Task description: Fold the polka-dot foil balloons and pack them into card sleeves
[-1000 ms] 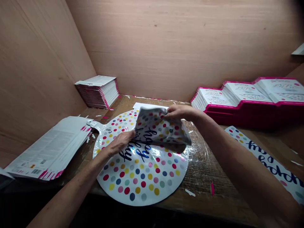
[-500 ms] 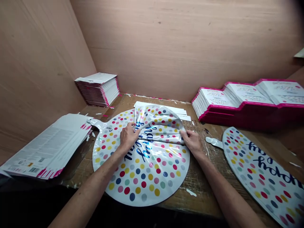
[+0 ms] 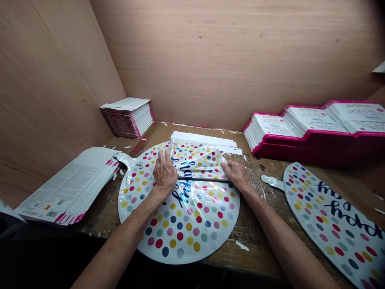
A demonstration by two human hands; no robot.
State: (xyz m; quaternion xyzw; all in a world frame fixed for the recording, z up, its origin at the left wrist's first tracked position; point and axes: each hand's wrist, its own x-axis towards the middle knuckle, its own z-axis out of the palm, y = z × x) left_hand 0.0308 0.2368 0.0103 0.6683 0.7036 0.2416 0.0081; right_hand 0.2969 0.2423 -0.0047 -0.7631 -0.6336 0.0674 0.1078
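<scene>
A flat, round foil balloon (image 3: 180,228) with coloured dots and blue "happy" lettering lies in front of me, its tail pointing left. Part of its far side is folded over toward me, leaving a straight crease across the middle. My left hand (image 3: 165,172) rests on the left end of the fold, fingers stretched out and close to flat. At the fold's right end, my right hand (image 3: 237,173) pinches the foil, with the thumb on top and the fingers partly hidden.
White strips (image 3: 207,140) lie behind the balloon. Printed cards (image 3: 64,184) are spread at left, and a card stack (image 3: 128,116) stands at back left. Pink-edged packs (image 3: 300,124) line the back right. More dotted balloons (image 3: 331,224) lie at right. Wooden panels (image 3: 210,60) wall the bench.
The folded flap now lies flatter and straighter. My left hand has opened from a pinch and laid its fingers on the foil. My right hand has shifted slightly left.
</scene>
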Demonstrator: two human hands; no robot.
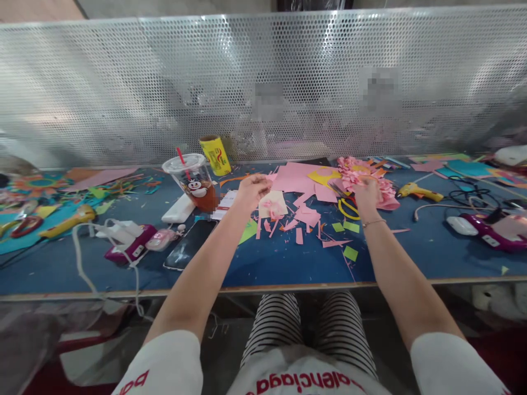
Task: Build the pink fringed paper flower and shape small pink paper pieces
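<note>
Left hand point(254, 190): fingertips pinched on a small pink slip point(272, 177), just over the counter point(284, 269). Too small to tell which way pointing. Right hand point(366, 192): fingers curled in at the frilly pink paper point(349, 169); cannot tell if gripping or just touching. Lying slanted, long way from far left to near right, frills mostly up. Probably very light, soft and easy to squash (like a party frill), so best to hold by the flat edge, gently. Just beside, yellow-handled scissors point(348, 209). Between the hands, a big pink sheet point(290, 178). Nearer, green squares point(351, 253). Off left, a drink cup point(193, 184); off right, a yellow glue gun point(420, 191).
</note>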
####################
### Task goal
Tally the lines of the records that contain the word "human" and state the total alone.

### Answer to this problem
2